It is a fact of life, or rather art, that any work with a real-time dimension depends for its existence—or survival—on that old-fashioned compromise: documentation. To this end, Jason Rhoades’ Black Pussy Cocktail Coffee Table Book, complete with an essay by bona fide gossip writer Kevin West (significant for a sculpture that is also a party), is due to show up soon in a bookstore near you. But oral history inevitably plays a part as well; in this case, as I discovered on my belated visit to BP headquarters, a certain Alex Israel is ably tending the flame.

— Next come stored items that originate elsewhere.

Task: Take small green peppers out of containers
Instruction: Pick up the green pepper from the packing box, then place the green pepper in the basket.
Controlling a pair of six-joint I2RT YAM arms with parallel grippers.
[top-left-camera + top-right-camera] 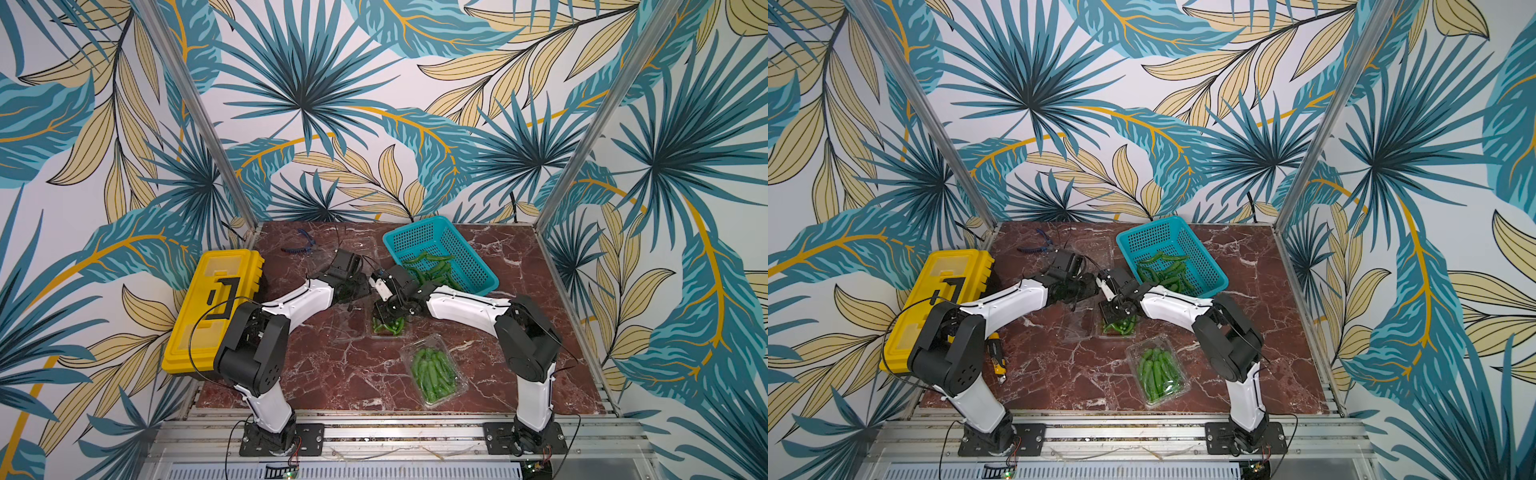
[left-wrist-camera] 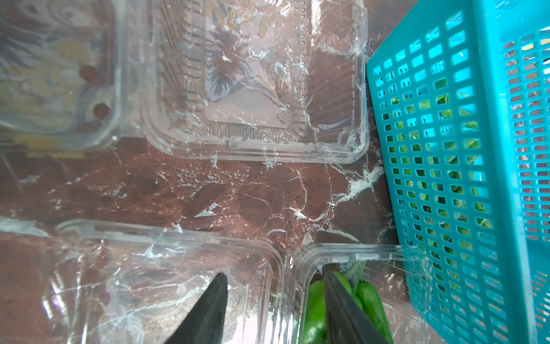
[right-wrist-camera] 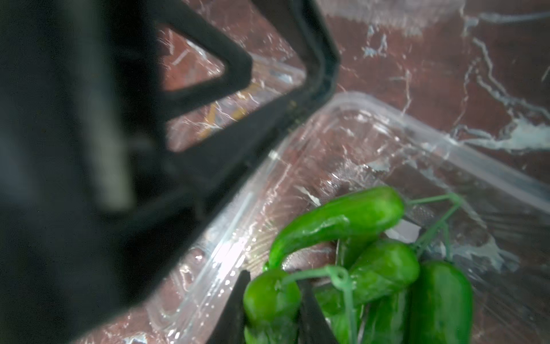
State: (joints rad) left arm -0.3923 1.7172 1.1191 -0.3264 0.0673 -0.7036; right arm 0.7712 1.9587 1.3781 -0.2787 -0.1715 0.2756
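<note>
With the open container [image 3: 357, 143] in the middle of the counter [image 1: 332, 374] as the mark, a yellow toolbox [image 1: 208, 316] sits well to its left at the counter's edge. A yellow-and-black utility knife [image 1: 998, 359] lies just beside the toolbox, and blue-handled pliers [image 1: 300, 243] lie behind the mark and to its left. The open container's clear lid [image 2: 148, 283] is folded out flat on its left side. The left end effector [image 2: 275, 275] comes in from that side and straddles the hinge line, one finger [image 2: 208, 309] over the lid and the other down in the tray. Its fingers stand roughly half apart and clamp nothing that shows. In the tray lie a handful of small green peppers [image 1: 388, 326], stems tangled, with part of the tray floor bare. The right end effector [image 3: 272, 278] reaches down into the tray from the right. Its fingers are drawn in on one small green pepper [image 3: 270, 300], gripped near its stem end. Just behind the open container an empty container [image 2: 256, 89] lies opened out on the counter. Behind and to the right stands a teal basket [image 1: 415, 239], close against the empty container, with more small green peppers [image 1: 432, 270] loose inside. Nearer than the open container and to its right lies a closed container [image 1: 419, 343], packed with small green peppers [image 1: 434, 372].
</note>
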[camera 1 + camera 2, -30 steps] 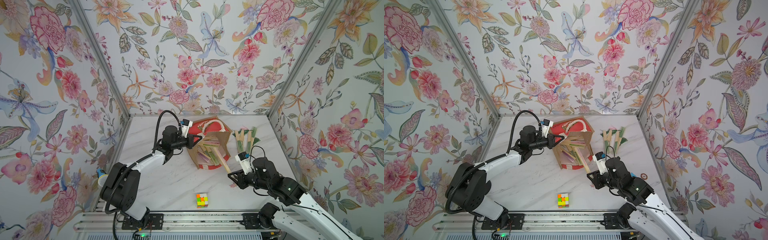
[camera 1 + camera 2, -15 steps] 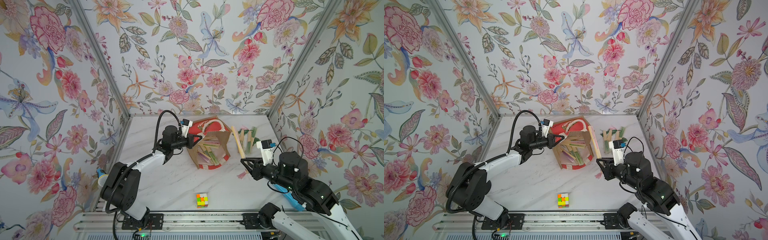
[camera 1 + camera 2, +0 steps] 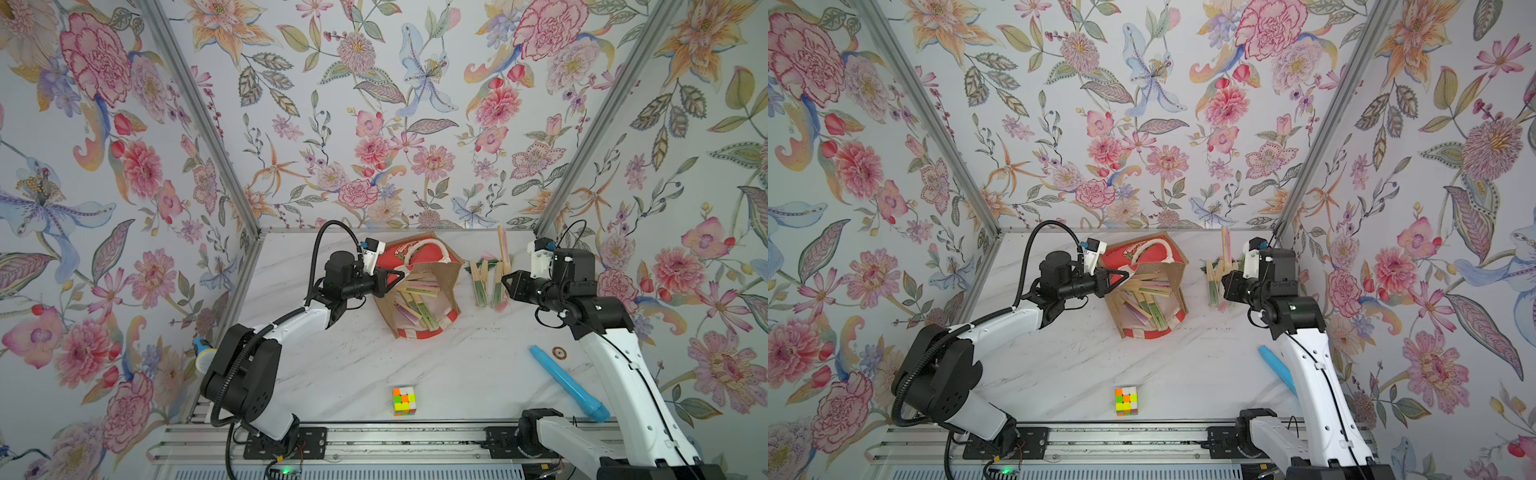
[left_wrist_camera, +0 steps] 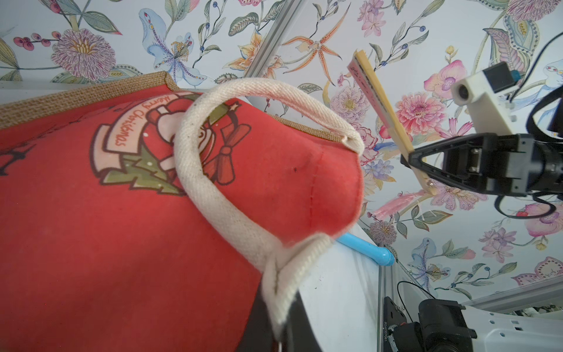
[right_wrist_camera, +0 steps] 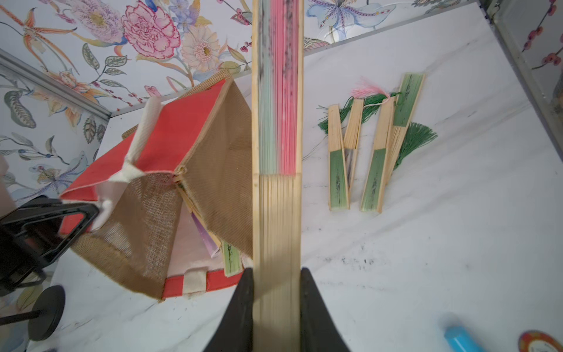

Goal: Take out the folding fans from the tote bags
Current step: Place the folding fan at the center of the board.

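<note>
Right gripper (image 5: 275,275) pinching closed pink-and-green bamboo folding fan (image 5: 277,137) by bare stick end, hovering above white marble counter (image 3: 415,361); green-pleated fans (image 5: 374,152) lying just beside. Left gripper (image 3: 397,275) clamping rim of boxy brown jute tote bag (image 3: 451,270); more fans (image 3: 415,299) lying inside, near its tips. Fan judged light, stiff, slick: gripping sticks, not pleats.

Marble-look table (image 3: 353,365), floral wallpaper (image 3: 374,104) on every wall. A colourful puzzle cube (image 3: 404,400) sits near the front edge, well apart from the rest. Over on the right lies a light-blue plastic tube (image 3: 569,384), with a little round disc (image 3: 559,353) just beside its far end. There's a small blue-topped thing (image 3: 203,356) past the table's left edge, can't tell what.
</note>
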Controlling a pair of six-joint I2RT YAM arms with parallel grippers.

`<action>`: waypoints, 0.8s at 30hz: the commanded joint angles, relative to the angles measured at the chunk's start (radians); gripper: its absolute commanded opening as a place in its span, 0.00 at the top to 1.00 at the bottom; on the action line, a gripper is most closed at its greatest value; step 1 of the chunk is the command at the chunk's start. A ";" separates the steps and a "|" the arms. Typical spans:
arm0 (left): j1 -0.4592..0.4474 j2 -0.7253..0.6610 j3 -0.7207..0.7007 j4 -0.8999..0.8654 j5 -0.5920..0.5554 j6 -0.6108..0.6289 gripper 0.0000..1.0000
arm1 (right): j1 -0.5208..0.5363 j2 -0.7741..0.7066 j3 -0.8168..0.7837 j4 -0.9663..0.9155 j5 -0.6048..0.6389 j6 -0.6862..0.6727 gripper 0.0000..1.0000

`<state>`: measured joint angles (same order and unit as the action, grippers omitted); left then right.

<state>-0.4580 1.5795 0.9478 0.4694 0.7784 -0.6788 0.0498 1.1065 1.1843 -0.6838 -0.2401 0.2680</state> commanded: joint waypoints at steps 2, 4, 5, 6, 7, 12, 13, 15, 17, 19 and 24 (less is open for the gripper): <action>0.010 -0.009 0.000 -0.009 0.004 -0.019 1.00 | -0.064 0.134 0.000 0.158 -0.034 -0.056 0.91; 0.009 -0.008 0.000 -0.010 0.005 -0.019 1.00 | -0.078 0.215 -0.002 0.191 0.019 -0.076 0.90; 0.010 -0.008 0.000 -0.012 0.003 -0.018 1.00 | -0.084 0.257 -0.003 0.211 0.035 -0.083 0.84; 0.010 -0.008 0.000 -0.012 0.002 -0.019 1.00 | -0.089 0.296 -0.003 0.233 0.047 -0.082 0.84; 0.010 -0.008 0.000 -0.010 0.001 -0.021 1.00 | -0.093 0.337 -0.005 0.256 0.054 -0.080 0.85; 0.009 -0.007 0.000 -0.018 -0.007 -0.020 1.00 | -0.090 0.530 0.021 0.332 0.048 -0.058 0.85; 0.010 -0.008 0.000 -0.020 -0.008 -0.018 1.00 | -0.087 0.566 0.030 0.343 0.052 -0.058 0.85; 0.010 -0.008 -0.001 -0.020 -0.008 -0.019 1.00 | -0.082 0.626 0.050 0.352 0.074 -0.054 0.85; 0.010 -0.008 0.001 -0.025 -0.009 -0.018 1.00 | -0.080 0.679 0.070 0.348 0.079 -0.054 0.83; 0.010 -0.009 0.005 -0.028 -0.013 -0.018 1.00 | -0.077 0.716 0.081 0.348 0.096 -0.050 0.82; 0.010 -0.008 0.014 -0.032 -0.013 -0.018 1.00 | -0.076 0.783 0.089 0.341 0.091 -0.043 0.73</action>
<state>-0.4580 1.5795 0.9478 0.4660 0.7776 -0.6785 -0.0330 1.8683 1.2476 -0.3565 -0.1600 0.2169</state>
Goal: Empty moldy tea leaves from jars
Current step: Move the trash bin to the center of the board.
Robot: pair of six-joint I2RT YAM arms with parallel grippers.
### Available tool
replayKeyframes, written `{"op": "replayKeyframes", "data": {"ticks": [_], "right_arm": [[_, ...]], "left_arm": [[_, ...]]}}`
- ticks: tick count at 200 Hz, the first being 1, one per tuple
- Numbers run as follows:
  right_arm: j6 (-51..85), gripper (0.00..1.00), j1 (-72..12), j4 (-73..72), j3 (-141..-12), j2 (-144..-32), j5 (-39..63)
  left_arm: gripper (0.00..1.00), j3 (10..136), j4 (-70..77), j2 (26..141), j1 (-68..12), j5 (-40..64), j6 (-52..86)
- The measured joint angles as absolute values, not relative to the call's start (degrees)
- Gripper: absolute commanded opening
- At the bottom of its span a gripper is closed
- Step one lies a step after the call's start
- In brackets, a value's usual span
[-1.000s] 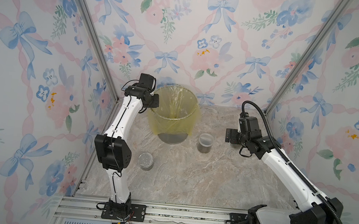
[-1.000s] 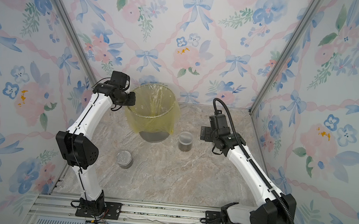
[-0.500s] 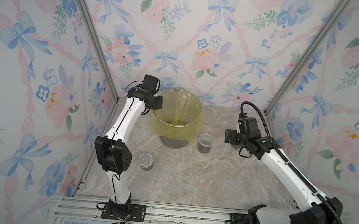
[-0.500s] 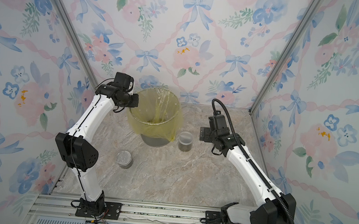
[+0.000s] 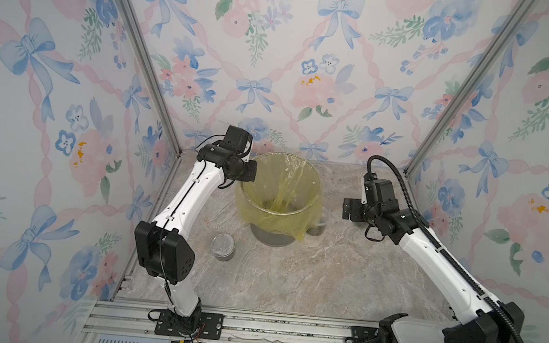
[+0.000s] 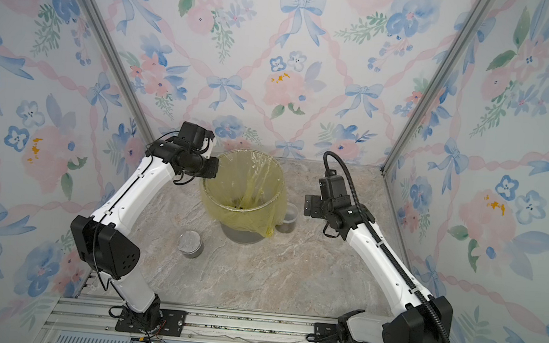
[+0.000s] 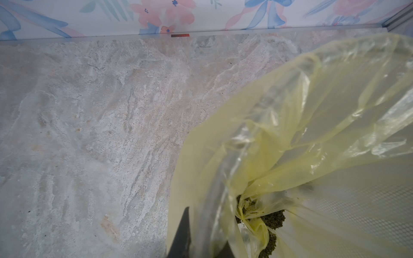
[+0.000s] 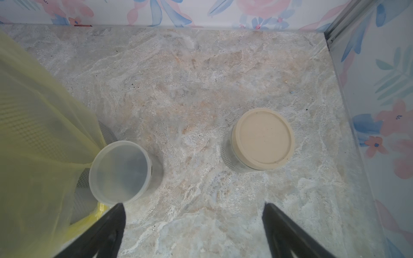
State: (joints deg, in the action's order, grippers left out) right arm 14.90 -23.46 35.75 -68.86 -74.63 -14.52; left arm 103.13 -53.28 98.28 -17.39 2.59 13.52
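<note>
Left end effector (image 7: 204,234) clamps bin rim (image 5: 276,211); open right end effector (image 8: 193,204) hangs near jar (image 8: 120,172).

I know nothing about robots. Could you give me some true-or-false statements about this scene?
The left tool is clamped on the rim of the yellow-lined round bin. True.
The right tool holds a jar. False: it is open and empty.
At the bin's bottom lie dark crumbly tea leaves. True.
The ribbed clear jar is uncovered. False: a tan round lid sits on it.
</note>
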Motion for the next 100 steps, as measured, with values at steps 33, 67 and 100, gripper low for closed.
{"op": "replayKeyframes", "data": {"ticks": [33, 67, 100], "right_arm": [[15.0, 0.96, -23.5, 35.8, -68.9, -75.6, -13.3], [15.0, 0.96, -23.4, 35.8, -68.9, -75.7, -13.0], [15.7, 0.96, -22.7, 35.8, -68.9, -75.7, -12.3]], "left_arm": [[0.00, 101.3, -52.8, 96.9, -19.9, 3.5, 13.5], [0.28, 100.7, -52.9, 96.5, -20.2, 3.7, 13.5], [0.49, 100.6, -53.5, 96.3, -20.3, 3.0, 12.7]]}}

“This is the Johnny Cash Gallery,” Alex began, as I crossed the threshold of a storefront that shares a block of Beverly Boulevard with a tattoo parlor, New York Donuts, and, anomalously, a cultishly fashionable sushi restaurant named Shibucho. The somewhat underwhelming space, I learned, had served during the soirees as the official receiving room—an antechamber where guests congregated; were offered a pussy libation from the well-stocked, if decidedly makeshift, bar (a Kinky Kitten, anyone?); and were introduced to their fellow partiers. The events, Alex continued, were elaborately choreographed, even scripted—from guest lists to invites to menus to the Academy Awards–ish dual MC routine performed by “Jason and me.” Alex, I was catching on, was much more than the extra-poised studio hand I had initially mistaken him for. A key BP enabler and full-fledged cohost, my guide emerged as a kind of Edie (minus the tragedy) to Rhoades’s Andy—an accomplice whose my-friend’s-dad-wrote-the-screenplay-for-Apocalypse-Now Rolodex fit Rhoades’s will to LA sociality like a glove. “Jason,” Alex explained, thought of BP as a “charisma catcher”; “we made specific efforts to target different people from different cultural groups who wouldn’t normally socialize in the context of his art.” With that, my host, approximating the flow of an actual soiree, led me through a short passage and into the cavernous “sanctum dentatum.”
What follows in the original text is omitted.